Dubai Dubai's budget deficit narrowed sharply to Dh3.7 billion last year, helped by higher oil revenues and lower spending on development projects, a sovereign bond prospectus produced by the emirate showed Monday.

The shortfall was equivalent to 1.2 per cent of the emirate's 2010 gross domestic product (GDP), according to Reuters calculations, down from 2 per cent of GDP the previous year.

Dubai has yet to issue GDP data for last year.

Government expenditures edged up slightly to Dh35.98 billion last year compared with 2010 and came above an initial Dh33.68 billion plan, the prospectus for a Dubai sovereign bond issue, seen by Reuters, showed.
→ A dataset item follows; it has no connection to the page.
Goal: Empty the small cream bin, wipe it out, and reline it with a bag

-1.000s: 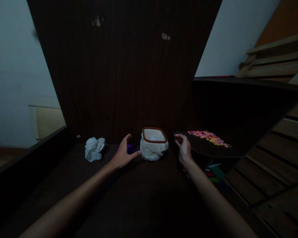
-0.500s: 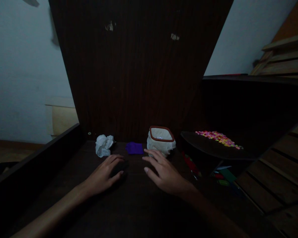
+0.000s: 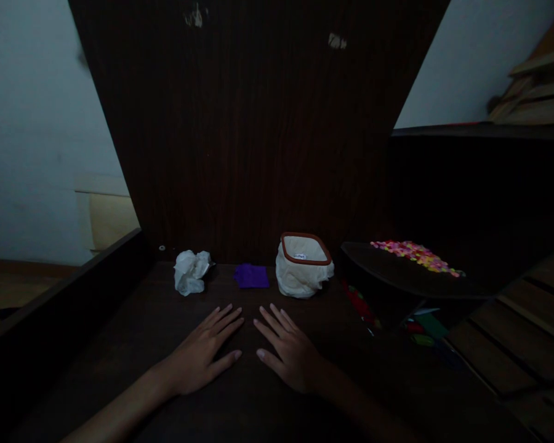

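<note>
My left hand (image 3: 207,351) lies flat on the dark wooden surface (image 3: 240,400), fingers spread and holding nothing. Opposite it, my right hand (image 3: 290,347) rests the same way, its fingers apart and its fingertips close to the left ones. Beyond the left hand sits a crumpled white plastic bag (image 3: 191,272). A folded purple cloth-like piece (image 3: 252,276) lies between the bag and a small bin (image 3: 305,280) with a brown square rim and a white liner. The bin stands beyond my right hand; neither hand touches these things.
A tall dark panel (image 3: 249,123) rises at the back. On the right, a shelf (image 3: 373,264) bears many small pink and yellow pieces (image 3: 418,255), with red and green items (image 3: 422,339) beneath it. A raised board (image 3: 74,286) edges the left side.
Both hands have drawn back toward me and settled flat, with the right one now apart from the bin. The view has shifted slightly; the bag, purple piece and bin stay in place.
</note>
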`<action>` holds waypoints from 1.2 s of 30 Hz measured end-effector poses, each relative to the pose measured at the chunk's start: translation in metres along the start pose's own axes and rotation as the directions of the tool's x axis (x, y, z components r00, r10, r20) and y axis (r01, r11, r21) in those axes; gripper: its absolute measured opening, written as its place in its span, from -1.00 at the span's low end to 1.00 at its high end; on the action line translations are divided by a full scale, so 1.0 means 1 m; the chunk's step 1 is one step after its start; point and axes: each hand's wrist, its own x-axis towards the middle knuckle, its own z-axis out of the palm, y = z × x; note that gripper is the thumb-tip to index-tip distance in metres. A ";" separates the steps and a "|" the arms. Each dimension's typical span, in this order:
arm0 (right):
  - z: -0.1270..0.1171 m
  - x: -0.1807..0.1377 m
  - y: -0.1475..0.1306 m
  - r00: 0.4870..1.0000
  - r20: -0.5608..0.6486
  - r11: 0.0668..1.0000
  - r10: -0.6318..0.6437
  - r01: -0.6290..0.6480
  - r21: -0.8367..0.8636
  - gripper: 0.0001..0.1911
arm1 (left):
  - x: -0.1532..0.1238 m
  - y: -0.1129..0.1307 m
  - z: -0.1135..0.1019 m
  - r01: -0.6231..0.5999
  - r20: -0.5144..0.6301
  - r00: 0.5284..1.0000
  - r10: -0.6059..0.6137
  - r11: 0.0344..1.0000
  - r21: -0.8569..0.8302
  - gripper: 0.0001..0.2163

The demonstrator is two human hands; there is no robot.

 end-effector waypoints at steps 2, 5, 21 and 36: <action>-0.001 0.000 0.000 1.000 -0.003 1.000 0.006 -0.006 -0.001 -0.34 | -0.003 -0.001 0.000 -0.011 -0.005 1.000 0.011 1.000 0.003 -0.44; -0.001 -0.002 -0.002 1.000 -0.014 1.000 0.014 -0.014 0.001 -0.36 | -0.006 -0.003 -0.001 -0.026 -0.013 1.000 0.026 1.000 0.013 -0.44; 0.002 -0.009 -0.001 1.000 -0.024 1.000 -0.006 0.005 -0.027 -0.37 | -0.007 -0.001 -0.002 -0.025 -0.010 1.000 0.025 1.000 0.008 -0.43; 0.005 -0.010 0.001 1.000 -0.013 0.999 -0.017 0.016 -0.032 -0.38 | -0.008 -0.002 -0.001 -0.031 -0.007 1.000 0.031 0.999 -0.016 -0.42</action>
Dubai's spending on infrastructure projects fell by 20 per cent to Dh7.09 billion in 2011 and stood at half of the level in 2008.

Revenue in Dubai, whose budget makes up around 11 per cent of all public funds spent in the UAE a year, jumped 8.1 per cent to Dh32.28 billion in 2011 from the previous year, helped by an increase in average oil prices.

Dubai's budget is prepared on a cash basis and does not consolidate the budget data for government-owned companies except for the dividend income from its sovereign wealth fund, the Investment Corporation of Dubai ICD.

The 2011 budget figures are yet to be audited.

Dubai, which accounts for nearly a third of the UAE's GDP, is aiming for economic growth of 4.5 per cent this year, up from an estimated expansion of more than 3 per cent in 2011, the emirate's top official said in February.